To which the farmer replies: “You wouldn’t want to eat a good pig like that all at once.”
The joke works because the structure and content of the story suggest another ending, such as that the pig lost its leg in an accident or was born with one leg missing. Nothing in the story hints that the farmer might eat the pig and especially so, given its exceptional qualities or, worse yet, eat only part of the pig from time to time. In effect, the anticipated ending on the part of the listener is mistaken. It’s the recognition of the mistake that is the basis for laughter.16
Multiple factors influence how stories are created. Soon-to-be-discussed models deal with how the world works, and they serve to organize and structure experience as well as discard irrelevant bits of information. Stories often reflect their organization and structure. Mirroring may serve to initiate a story in response to another’s state: for example, observing a person in pain may remind the observer of a pain-related story. Attributions often provide story content. And stories and models can contribute to attributions and brain reading. Most often they reduce divides, although they can widen or render them indeterminate. On the other ha
nd, intentional divide widening is a favorite pastime of political activists and competitors who are intent on discrediting others.
Stories are associated with action. People who believe their own stories often view them as causing their behavior. The stories of others may work the same way. Those about gold and fortunes to be had in places like Timbuktu have been associated with action among those who heard and believed them.17 In effect, stories have their own authority, and it’s the brains of both tellers and listeners that create and grant the authority.

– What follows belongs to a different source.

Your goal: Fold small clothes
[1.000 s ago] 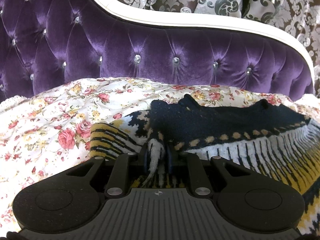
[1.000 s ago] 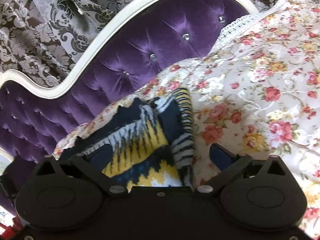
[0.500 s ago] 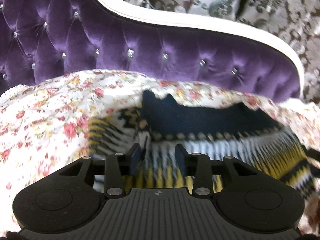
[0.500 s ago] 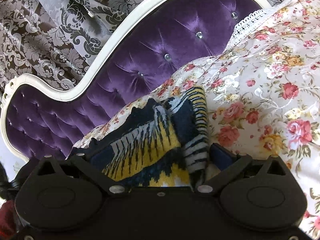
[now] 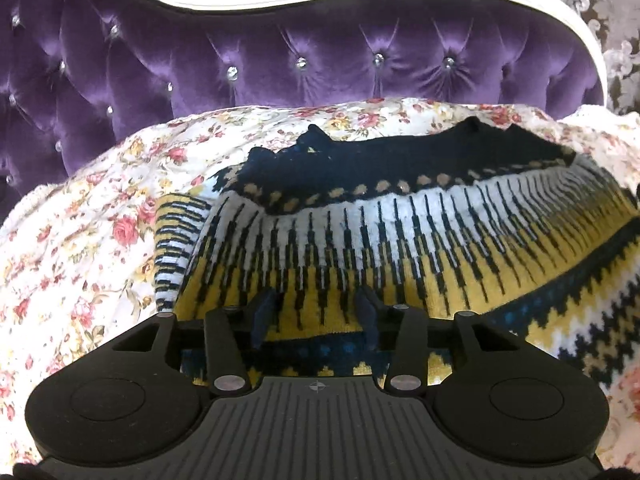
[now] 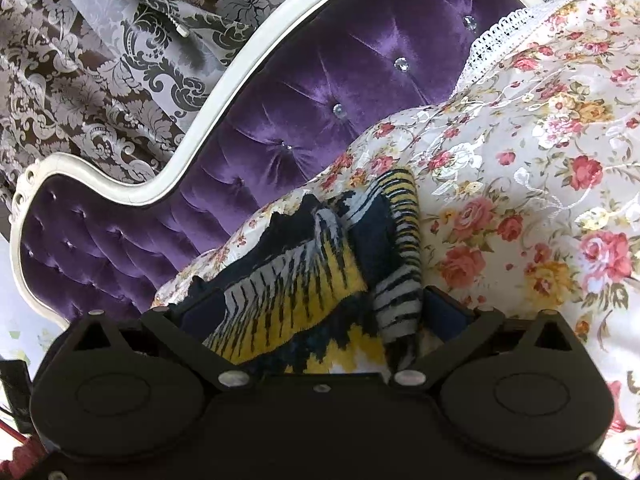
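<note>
Your left gripper (image 5: 316, 312) has its jaws open, with nothing pinched. The sweater (image 5: 380, 240) lies right under them, and its yellow band shows in the gap. Your right gripper (image 6: 320, 320) has its jaws spread much wider, and a bunched end of the sweater (image 6: 320, 280) sits between them. It is not squeezed.

From your left jaws, the sweater's long way runs side to side. It goes mostly off to the right. Its dark top edge lies on the far side, near the headboard (image 5: 280, 60). A striped sleeve (image 5: 180, 248) sticks out at the left end.

I think your right hand is the nearer one for the next grab, because cloth is already between its jaws.

The flowery bedspread (image 5: 80, 240) carries the sweater. It looks soft and lumpy, so you might pinch it too. Nothing else is in your way.
</note>
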A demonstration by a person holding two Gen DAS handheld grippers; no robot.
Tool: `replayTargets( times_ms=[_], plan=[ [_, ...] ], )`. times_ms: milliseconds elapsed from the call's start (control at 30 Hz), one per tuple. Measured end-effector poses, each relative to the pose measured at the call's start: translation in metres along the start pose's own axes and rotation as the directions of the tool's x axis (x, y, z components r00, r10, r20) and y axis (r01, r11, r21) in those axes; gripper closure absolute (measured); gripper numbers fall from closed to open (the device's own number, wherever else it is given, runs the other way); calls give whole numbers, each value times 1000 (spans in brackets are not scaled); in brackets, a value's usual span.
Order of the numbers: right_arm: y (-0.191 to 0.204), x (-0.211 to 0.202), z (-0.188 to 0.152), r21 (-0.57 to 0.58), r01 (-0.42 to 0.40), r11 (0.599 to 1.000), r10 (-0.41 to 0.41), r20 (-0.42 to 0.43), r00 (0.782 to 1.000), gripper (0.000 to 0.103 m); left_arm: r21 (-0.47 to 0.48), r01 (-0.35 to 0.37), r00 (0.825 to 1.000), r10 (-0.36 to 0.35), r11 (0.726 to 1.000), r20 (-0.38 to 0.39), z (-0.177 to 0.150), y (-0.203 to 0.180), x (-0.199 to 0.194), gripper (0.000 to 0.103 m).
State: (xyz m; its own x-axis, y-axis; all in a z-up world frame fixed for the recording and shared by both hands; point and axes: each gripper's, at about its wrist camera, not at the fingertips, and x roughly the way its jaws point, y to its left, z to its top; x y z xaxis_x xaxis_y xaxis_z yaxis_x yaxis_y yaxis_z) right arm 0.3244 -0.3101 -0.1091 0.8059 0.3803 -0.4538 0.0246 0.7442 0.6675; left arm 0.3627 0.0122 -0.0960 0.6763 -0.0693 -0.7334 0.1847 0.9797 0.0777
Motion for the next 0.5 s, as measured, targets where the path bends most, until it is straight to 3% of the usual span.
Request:
replayTargets(
  times_ms=[267,500],
  plan=[
    [-5,1,0,56,-97,994,97,16,995,0,-8,-9,999,9,1000,32,-5,1,-1,58],
    [-14,1,10,141,-150,979,156,-33,987,0,-11,-10,999,11,1000,35,-5,1,-1,58]
  ],
)
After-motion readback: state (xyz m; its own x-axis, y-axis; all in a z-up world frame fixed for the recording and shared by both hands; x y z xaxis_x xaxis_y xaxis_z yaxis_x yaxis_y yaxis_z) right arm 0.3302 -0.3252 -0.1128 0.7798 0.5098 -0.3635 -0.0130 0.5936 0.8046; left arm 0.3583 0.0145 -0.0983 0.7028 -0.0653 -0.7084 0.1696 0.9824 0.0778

How might the preceding points apply to forty-five thousand years ago? The likely answers are that stories increasingly contributed to the symbolic and technological complexity of the period, furthered social bonding, and intensified both in-group and out-group identification. They would codify much of the expanding range of human experience that accompanied migration, technological and cultural change, and increasingly sophisticated socialization. This suggests that there should be a positive correlation between the age of a culture and the number of stories known to its members—a kind of continually enlarging encyclopedia of the events and experiences of daily life, even though simultaneously some stories were becoming extinct. Many of these stories would contain messages about what to do or not to do or about heroes. Surely our ancestors had the equivalents of current stories such as the little boy who cried wolf, Paul Bunyan, and werewolves. Surely also there were stories about gods and the workings of mysterious forces of the universe.
MODELS
In the most general sense, models are anything used to represent something else. They may be likened to explanations, formulas, archetypes, or templates about how the experienced and supernatural worlds work. Unlike many stories, models often are free of emotion.
There is an extensive catalogue of model types: metaphysical, mathematical, logical, economic, data, and so forth. None of these are topics here. What follows is a discussion of models that we use in daily life—that is, models that people believe or that they use even if they are not believed because they are all that is available. They are key ingredients in the tool kits for daily living, ranging from how to fry an egg to managing a business efficiently. Rarely is a single model adequate to fully explain a phenomenon. Rather, several models are often present dealing with the same evidence or contingencies—for example, models of social behavior are often used to explain economic behavior and vice versa.18 There are models that are mostly innate and those that are mostly learned.